Open Source : l’ANSSI dévoile ses 4 piliers pour une sécurité souveraine
Lundi 9 février 2026, l’Agence nationale de la sécurité des systèmes d’information (ANSSI) a publié une mise à jour de sa politique Open Source. Même si l’ANSSI ne s’interdit pas d’utiliser des logiciels propriétaires, c’est bien l’Open Source qui est mis en valeur, enterrant au passage le mythe de la “sécurité par l’obscurité” au profit d’une approche transparente et collaborative.
“L’ANSSI s’engage de longue date au sein de l’écosystème open source, contribuant activement au renforcement de sa sécurité et à la diffusion de solutions numériques de confiance. Cette démarche s’inscrit dans une volonté plus large de promotion de l’innovation technologique et de la transparence au moyen de l’open source.“, peut-on lire dans ce nouveau communiqué.
L’ANSSI a dévoilé sa nouvelle stratégie, autour de 4 grands axes, notamment sur l’importance d’ouvrir le code des applications et de se structurer face aux enjeux de souveraineté numérique. Elle y évoque ses contributions dans le monde de l’Open Source, mais aussi sa façon de soutenir les différents acteurs.
- La publication de logiciels : l’ANSSI partage ses propres développements sous licences libres (en privilégiant la licence Apache 2.0).
- La contribution : les agents de l’ANSSI participent activement aux projets existants, comme le noyau Linux, par exemple.
- La structuration de l’écosystème : soutenir la communauté via le financement d’évolutions en matière de sécurité dans certaines solutions open source, mais aussi via le financement d’audits, comme l’audit HAProxy, par exemple.
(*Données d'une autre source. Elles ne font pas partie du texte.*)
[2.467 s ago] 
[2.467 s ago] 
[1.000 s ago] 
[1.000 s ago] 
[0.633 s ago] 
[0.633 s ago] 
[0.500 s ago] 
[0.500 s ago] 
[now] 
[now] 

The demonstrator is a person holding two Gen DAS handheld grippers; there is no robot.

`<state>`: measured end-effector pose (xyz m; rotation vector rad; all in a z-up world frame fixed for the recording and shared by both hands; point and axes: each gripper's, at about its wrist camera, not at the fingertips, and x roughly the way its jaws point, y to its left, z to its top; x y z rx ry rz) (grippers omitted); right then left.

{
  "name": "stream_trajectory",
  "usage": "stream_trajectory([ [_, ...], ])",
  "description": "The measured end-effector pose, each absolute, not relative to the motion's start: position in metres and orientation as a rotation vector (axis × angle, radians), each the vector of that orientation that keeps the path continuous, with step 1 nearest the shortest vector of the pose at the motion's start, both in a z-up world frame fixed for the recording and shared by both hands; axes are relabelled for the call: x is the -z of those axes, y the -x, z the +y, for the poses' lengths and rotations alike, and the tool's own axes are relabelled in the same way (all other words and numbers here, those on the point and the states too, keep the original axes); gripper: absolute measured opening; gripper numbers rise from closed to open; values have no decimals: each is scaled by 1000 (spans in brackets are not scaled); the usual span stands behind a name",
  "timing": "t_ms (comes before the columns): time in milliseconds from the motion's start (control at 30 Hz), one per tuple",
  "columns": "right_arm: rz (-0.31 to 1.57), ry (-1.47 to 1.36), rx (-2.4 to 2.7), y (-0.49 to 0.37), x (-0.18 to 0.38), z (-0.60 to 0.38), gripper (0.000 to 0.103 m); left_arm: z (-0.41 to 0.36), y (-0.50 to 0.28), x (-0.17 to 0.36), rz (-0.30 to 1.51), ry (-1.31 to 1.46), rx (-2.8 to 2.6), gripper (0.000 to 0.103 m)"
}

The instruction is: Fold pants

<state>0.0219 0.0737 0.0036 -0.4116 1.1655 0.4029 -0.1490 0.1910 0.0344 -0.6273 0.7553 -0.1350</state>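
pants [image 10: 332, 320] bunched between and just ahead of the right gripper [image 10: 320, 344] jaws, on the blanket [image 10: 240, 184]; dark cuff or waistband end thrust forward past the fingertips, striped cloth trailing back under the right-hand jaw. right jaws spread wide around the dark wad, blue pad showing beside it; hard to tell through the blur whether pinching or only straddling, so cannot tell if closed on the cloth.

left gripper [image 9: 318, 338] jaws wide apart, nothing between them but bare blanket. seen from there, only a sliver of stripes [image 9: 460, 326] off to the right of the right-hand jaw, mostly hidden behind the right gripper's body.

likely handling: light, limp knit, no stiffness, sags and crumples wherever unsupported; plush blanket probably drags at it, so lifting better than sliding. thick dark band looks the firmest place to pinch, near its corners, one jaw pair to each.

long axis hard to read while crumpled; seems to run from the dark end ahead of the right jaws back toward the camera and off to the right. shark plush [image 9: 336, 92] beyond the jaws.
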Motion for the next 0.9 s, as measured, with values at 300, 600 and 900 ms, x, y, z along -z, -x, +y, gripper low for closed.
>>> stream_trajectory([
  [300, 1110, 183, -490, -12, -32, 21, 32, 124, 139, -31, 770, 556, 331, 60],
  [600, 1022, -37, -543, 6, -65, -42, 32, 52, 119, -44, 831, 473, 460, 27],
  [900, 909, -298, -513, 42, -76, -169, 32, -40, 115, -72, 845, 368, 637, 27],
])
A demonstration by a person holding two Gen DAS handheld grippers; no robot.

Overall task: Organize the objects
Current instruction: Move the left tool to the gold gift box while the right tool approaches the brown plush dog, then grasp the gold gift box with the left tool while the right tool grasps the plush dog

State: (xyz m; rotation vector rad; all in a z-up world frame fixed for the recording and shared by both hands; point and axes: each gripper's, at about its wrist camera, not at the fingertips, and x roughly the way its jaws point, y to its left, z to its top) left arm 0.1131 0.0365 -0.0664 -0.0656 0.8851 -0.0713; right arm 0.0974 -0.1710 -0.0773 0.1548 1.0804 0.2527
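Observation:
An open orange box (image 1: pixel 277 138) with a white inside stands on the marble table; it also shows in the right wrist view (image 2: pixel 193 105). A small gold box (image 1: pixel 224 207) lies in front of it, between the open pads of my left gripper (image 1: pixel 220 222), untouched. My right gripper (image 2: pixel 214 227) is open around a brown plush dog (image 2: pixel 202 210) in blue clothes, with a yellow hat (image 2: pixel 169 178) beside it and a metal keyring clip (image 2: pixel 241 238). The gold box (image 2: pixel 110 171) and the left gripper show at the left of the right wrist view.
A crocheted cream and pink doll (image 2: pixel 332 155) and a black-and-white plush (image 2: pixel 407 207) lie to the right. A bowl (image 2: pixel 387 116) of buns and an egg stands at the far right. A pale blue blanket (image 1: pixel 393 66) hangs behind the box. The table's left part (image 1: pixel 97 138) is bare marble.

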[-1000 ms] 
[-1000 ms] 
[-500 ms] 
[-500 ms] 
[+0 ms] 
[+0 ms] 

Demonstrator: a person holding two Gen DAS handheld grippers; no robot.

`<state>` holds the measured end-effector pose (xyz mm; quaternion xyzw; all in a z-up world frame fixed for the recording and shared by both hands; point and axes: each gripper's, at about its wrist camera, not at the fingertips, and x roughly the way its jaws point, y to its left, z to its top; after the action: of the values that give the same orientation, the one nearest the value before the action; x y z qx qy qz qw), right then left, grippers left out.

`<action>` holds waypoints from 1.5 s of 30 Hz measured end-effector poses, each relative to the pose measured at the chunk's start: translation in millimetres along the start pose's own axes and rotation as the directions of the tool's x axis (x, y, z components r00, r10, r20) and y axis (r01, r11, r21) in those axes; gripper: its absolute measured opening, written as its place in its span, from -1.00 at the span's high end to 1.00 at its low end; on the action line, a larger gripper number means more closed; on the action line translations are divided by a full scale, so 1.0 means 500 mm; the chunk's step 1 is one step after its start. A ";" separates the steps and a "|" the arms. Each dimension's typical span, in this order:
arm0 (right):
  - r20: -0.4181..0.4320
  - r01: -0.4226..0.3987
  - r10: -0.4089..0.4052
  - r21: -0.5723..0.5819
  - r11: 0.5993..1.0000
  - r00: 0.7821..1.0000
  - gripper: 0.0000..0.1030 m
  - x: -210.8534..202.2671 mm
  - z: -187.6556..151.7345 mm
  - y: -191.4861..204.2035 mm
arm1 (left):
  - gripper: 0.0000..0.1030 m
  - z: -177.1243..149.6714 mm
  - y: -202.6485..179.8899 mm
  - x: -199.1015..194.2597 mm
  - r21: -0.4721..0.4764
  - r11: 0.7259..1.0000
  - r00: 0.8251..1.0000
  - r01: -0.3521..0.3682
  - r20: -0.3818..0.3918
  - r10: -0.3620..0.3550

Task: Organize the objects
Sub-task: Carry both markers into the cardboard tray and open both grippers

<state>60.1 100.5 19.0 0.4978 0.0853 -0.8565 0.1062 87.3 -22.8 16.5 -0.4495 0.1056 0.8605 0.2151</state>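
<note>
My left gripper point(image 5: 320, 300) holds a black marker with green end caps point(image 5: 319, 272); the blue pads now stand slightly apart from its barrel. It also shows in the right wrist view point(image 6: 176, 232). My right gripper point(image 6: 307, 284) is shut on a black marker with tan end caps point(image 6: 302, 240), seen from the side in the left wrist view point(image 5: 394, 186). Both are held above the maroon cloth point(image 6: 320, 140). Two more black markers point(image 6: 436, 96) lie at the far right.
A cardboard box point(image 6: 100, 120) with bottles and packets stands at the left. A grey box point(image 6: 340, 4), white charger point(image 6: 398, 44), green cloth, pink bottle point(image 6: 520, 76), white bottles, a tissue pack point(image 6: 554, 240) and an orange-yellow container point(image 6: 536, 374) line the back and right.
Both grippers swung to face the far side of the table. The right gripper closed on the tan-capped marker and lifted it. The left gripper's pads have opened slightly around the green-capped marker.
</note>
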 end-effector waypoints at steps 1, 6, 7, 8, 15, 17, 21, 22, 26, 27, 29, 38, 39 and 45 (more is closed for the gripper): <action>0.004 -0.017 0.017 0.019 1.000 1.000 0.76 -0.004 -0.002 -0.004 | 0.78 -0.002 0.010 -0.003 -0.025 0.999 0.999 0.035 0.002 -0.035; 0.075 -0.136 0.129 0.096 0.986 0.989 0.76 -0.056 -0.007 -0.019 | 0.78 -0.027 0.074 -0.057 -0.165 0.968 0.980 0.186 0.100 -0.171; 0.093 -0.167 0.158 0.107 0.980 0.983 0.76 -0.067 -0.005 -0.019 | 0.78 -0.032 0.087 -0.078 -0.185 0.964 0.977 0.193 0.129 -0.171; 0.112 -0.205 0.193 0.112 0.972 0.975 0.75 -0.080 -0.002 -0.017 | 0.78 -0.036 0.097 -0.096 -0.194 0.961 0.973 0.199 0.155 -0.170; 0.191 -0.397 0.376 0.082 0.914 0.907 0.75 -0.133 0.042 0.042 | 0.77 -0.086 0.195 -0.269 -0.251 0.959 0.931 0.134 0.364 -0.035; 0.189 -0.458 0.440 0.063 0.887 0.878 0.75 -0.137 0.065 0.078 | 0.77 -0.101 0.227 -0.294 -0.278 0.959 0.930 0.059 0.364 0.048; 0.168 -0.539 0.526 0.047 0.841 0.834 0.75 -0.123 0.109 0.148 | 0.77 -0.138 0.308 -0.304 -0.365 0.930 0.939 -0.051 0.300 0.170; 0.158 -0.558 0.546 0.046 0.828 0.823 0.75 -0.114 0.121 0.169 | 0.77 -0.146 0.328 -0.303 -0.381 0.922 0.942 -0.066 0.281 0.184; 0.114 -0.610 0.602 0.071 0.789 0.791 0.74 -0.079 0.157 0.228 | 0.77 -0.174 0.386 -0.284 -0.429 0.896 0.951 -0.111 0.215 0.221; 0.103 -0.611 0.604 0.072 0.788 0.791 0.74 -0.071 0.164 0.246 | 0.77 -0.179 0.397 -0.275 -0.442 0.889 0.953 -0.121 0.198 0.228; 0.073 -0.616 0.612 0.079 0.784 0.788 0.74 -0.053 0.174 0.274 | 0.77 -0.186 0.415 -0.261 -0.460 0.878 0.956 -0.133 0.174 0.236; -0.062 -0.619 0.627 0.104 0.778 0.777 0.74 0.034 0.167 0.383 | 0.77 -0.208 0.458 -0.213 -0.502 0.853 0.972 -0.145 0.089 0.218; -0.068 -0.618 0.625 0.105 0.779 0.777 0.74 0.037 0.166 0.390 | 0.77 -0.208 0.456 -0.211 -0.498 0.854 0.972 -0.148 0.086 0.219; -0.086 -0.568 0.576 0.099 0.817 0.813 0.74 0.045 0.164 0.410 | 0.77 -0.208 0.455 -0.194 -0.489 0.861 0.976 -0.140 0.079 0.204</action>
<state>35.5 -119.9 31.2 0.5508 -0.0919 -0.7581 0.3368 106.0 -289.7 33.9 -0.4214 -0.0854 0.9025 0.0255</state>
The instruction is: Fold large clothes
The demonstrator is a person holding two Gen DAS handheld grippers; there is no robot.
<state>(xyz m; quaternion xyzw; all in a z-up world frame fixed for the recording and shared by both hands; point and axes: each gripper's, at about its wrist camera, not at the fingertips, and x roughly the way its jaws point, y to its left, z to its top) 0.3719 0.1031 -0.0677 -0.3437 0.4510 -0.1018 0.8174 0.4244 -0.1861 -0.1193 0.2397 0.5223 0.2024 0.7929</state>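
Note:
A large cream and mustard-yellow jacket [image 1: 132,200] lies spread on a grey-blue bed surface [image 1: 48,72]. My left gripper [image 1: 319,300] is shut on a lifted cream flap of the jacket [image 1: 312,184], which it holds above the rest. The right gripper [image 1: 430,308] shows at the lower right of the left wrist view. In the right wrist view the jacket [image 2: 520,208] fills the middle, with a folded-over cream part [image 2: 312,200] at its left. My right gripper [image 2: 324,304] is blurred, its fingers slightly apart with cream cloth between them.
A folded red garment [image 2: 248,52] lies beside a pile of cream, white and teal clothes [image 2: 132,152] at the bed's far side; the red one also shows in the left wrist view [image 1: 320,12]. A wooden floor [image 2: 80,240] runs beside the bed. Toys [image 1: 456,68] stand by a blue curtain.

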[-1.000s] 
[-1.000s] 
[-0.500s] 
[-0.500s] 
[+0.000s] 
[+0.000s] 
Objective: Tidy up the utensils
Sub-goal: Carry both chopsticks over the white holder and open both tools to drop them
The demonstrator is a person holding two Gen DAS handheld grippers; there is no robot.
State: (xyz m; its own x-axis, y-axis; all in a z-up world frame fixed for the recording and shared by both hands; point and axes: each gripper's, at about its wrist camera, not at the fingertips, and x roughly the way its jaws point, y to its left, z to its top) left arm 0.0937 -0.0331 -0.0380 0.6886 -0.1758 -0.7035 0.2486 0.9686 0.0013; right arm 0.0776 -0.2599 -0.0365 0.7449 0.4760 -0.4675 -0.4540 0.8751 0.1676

Des actions menées régulièrement par l’ANSSI depuis 2017.
- L’utilisation interne : privilégier les solutions libres pour les besoins de l’ANSSI, sans exclure l’utilisation de solutions propriétaires.
Cette approche pragmatique permet de limiter la dépendance aux éditeurs tiers et aux boîtes noires logicielles. “Ce parti-pris se fonde sur les possibilités qu’offre l’open source en termes d’adaptation, de maîtrise de la conception logicielle et de la chaine d’approvisionnement, de pérennité, de auditabilité, de portabilité et d’intégration.“, précise l’ANSSI.
Deux principes importants sont défendus par l’ANSSI :
- Secure-by-design : intégrer la sécurité dans les solutions dès la conception, et non dans un second temps.
- Open-by-default : l’accès au code source.
Les contributions de l’ANSSI
L’ANSSI centralise ses publications sur son GitHub, via un compte officiel : ANSSI-FR. Le choix des licences n’est pas laissé au hasard : la licence Apache 2.0 est utilisée de façon prioritaire, afin de favoriser la réutilisation du code, y compris dans des produits commerciaux.
“Si la réutilisation et l’intégration d’un code source dans un modèle propriétaire est considéré comme une menace pour l’objectif visé par la publication, alors un choix de licence avec obligation de réciprocité (comme la famille GNU GPL) est utilisé.“, précise l’ANSSI.
Les projets publiés sont classés en trois catégories distinctes :
- Les projets doctrinaux : démonstrateurs ou preuves de concept (PoC) liés à la recherche.
- Les outils internes : partagés par transparence, sans garantie de support.
- Les outils externes : destinés aux partenaires (comme les CERT), avec une gouvernance plus stricte.
La certification des applications open source
La certification CSPN délivrée par l’ANSSI est également attribuée à certains Open Source. En effet, ce sont des travaux réalisés chaque année, et même si des produits propriétaires ont cette certification CSPN, c’est aussi le cas de projets libres, comme KeePassXC et nftables. Tous les audits de sécurité et les audits CSPN sont regroupés sur cette page GitHub, peu importe l’issue.
Enfin, il est important de préciser que l’ANSSI ne travaille pas seule. En effet, des travaux sont menés en collaboration avec d’autres entités, y compris à l’échelle européenne. La DINUM, le BSI allemand ou encore l’ENISA sont cités par l’ANSSI. L’objectif étant de réussir à créer un écosystème européen capable de rivaliser avec les géants technologiques, en misant sur la confiance et la transparence.